SOLUTION: We collaborate with Satellogic's in-house experts, complementing and augmenting their team. We have worked in several stages throughout their proprietary image processing pipeline, from raw images until deliverable products are composed. Main areas of R&D include image geometric and radiometric accuracy, automatic quality assurance and processing efficiency.
CLIENT: Centre National D'Études Spatiales (CNES) is the French National Space Center. It has a budget of €2,780 million and more than 2,350 employees, most of them engineers.

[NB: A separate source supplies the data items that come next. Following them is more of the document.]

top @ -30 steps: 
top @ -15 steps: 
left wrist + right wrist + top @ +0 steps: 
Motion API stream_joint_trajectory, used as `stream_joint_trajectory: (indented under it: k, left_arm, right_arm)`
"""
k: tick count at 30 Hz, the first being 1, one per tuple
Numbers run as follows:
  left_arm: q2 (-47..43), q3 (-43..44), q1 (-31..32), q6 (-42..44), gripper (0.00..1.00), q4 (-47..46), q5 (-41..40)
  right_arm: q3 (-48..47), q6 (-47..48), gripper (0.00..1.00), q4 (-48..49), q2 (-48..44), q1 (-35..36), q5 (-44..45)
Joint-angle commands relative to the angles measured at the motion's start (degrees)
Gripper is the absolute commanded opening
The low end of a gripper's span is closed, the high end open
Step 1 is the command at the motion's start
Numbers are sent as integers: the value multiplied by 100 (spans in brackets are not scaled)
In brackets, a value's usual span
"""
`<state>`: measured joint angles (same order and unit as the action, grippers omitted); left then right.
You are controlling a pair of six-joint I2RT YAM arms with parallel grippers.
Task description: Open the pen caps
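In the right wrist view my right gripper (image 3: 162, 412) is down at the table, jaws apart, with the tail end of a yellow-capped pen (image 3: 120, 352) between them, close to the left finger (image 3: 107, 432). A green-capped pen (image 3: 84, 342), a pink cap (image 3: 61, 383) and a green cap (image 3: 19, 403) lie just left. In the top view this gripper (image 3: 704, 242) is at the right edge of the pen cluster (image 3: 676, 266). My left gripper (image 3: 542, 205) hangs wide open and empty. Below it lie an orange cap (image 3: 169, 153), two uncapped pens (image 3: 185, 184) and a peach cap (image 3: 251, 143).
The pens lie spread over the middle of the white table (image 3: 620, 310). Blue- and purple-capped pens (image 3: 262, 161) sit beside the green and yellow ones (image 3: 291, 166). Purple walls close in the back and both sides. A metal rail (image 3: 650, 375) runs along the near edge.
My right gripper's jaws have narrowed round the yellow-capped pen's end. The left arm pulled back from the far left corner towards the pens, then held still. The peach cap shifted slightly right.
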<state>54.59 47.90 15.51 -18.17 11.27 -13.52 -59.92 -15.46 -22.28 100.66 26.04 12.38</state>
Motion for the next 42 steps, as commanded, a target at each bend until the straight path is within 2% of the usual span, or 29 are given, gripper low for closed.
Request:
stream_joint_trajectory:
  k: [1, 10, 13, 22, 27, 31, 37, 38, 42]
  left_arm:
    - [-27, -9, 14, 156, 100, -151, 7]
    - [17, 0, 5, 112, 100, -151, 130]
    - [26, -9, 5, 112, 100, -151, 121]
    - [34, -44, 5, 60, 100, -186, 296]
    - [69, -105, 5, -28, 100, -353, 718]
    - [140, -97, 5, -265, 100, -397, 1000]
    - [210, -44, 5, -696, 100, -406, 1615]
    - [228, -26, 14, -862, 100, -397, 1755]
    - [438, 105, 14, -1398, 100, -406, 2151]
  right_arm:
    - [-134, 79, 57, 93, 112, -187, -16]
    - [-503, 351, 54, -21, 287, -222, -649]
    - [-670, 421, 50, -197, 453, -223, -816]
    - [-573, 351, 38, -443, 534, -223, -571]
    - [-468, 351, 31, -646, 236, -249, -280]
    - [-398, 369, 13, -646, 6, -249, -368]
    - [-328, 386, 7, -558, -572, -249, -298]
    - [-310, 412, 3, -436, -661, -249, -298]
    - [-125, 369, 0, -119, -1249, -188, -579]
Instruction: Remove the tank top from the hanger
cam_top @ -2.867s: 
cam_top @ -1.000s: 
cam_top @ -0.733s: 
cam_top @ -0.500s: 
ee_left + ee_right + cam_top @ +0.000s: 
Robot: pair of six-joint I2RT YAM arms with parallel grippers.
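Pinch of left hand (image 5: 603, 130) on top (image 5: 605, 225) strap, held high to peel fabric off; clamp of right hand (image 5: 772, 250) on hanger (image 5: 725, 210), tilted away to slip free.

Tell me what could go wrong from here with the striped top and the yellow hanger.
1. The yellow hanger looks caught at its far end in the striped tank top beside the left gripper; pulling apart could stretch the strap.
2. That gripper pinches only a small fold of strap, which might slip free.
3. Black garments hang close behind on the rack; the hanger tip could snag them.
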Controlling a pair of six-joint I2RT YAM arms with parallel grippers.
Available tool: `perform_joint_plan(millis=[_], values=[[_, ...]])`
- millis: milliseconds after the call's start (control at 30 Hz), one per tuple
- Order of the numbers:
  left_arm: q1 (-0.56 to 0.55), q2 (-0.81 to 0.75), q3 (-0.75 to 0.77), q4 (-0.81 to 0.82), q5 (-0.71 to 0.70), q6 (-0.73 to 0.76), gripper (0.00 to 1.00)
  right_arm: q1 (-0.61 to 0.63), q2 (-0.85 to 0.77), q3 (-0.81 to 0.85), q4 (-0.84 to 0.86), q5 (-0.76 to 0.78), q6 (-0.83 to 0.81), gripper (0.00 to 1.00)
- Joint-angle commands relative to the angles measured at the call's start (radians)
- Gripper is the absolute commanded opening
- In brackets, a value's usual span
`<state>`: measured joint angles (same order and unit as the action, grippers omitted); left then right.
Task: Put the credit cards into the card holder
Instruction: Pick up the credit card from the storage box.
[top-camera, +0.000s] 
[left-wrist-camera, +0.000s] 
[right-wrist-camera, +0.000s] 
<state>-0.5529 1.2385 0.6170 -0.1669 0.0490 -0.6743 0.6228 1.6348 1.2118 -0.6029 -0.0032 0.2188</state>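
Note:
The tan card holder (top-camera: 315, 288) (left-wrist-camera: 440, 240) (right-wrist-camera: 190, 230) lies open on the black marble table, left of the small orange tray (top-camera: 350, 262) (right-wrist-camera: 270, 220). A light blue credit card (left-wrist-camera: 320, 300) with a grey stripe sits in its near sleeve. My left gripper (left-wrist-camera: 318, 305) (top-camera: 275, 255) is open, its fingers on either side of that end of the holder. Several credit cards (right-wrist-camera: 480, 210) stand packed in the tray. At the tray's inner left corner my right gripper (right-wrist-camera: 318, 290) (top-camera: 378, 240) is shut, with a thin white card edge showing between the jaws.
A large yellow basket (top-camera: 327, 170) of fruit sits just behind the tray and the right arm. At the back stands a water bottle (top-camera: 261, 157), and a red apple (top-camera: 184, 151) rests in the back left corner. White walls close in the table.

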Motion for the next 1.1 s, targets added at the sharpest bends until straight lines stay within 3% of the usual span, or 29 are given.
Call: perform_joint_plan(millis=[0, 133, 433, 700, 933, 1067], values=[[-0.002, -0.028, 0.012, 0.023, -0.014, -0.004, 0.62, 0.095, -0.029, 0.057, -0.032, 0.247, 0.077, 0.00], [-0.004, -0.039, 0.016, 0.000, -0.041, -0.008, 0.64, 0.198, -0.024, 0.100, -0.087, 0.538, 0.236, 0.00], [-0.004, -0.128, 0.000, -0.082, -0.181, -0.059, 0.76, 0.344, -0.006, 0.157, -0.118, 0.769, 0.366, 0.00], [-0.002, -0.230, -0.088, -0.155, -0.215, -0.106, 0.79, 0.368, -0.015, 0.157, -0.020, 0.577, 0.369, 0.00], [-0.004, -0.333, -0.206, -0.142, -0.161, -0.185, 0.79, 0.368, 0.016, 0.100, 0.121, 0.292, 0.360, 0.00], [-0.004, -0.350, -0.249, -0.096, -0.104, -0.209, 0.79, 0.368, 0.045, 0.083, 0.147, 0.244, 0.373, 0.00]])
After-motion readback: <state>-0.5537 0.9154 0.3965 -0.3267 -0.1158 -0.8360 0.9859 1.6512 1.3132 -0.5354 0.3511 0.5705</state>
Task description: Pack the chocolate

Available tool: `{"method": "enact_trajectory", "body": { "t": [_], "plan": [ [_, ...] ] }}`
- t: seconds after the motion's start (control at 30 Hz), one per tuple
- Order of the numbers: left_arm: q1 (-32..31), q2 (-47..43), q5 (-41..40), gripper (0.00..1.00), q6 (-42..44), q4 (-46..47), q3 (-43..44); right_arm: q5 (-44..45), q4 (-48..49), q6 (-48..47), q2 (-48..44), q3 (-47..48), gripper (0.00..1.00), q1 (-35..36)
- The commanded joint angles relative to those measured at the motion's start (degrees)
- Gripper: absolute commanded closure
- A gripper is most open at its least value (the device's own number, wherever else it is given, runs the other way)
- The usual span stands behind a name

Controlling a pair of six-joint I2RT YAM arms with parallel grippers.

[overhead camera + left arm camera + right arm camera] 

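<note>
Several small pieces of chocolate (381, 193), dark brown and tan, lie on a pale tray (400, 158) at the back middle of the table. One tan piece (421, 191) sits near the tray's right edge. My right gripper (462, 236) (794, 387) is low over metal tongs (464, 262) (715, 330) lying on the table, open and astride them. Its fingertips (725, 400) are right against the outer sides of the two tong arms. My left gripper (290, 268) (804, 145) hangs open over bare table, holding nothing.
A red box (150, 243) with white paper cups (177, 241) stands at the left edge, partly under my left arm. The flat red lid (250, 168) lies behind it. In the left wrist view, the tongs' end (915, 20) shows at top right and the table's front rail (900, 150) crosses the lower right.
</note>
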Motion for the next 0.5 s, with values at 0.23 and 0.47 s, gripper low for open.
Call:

CHALLENGE: CNES is in charge of the development, deployment and operation of several satellites, among them the Pleiades constellation. This is formed by two twin very-high-resolution satellites: 50 cm for panchromatic and 2m for the multispectral bands. Because of their size, images are compressed before sending to the Earth. This compression generates artifacts in the resulting images that degrade the overall image quality
SOLUTION: We performed a profound analysis of the image formation and compression algorithm. From there, we proposed a new mathematical model to implement a joint denoising and decompression algorithm that removes those artifacts. The novelty of the proposed approach led to its publication in one of the best known Image Processing Conferences: IEEE ICIP in 2017. An improvement based on a deep learning approach was later presented at CVPR 2018.
CLIENT: Montes del Plata produces Eucalyptus cellulose pulp. Founded in 2009 by two world-leading forestry companies: Stora Enso (Sweden-Finland, 25,000 employees in more than 30 countries, with EUR 10.1 billion in sales in 2019) and Arauco (Chile).
CHALLENGE: Find a solution for efficient forestry irrigation. The mortality of new trees in drier months is so high as to prohibit planting unless they are watered. The company has watering machines, but they are manually-operated and can only water one row of trees per pass.
SOLUTION: Our team developed a computer vision module mountable on the irrigation machines. It detects plants in real time and automatically activates the mechanism to water trees as the machine advances. This solution enables the implementation of multiple independent watering mechanisms so several rows can be irrigated per pass, saving time, operational costs and improving survival rate over manual operation.
CLIENT: Ministry of Livestock, Agriculture and Fisheries of Uruguay. Uruguay’s agricultural activity represents 25% of the country’s GDP and almost 80% of its exports.
CHALLENGE: Prevent soil erosion and improve the sustainability of the different agricultural activities in the country. This project was executed in the context of a national program.
SOLUTION: Our team built a web Geographic Information System (GIS) with strong satellite imagery processing capabilities as well as mathematical models to compute soil erosion estimations. All of this with the aim of aiding producers in the elaboration of their soil management and crop rotation plans, and to control their execution. The aim of the program is that erosion will be reduced by 80%. Our system is used to oversee all rainfed industrial agriculture in Uruguay: over 3.7 million acres.
CLIENT: Prepaid2cash (P2C) is a startup that for a small fee lets users cash in prepaid and gift cards. Users simply scan their cards and receive in their bank accounts the amounts. CHALLENGE: P2C needed to be able to read both embossed and flat cards (cards with printed digits instead of embossed ones). They had identified an open source library that could be used to read embossed cards but that was failing to read flat ones. SOLUTION: Working with our friends at DecemberLabs, a UX/UI and development company, our team built for P2C a custom component to perform the OCR in flat cards using deep learning models and image processing. This solution is more flexible and accurate, it can read a much broader range of printed cards, and is faster than the pre-packaged version.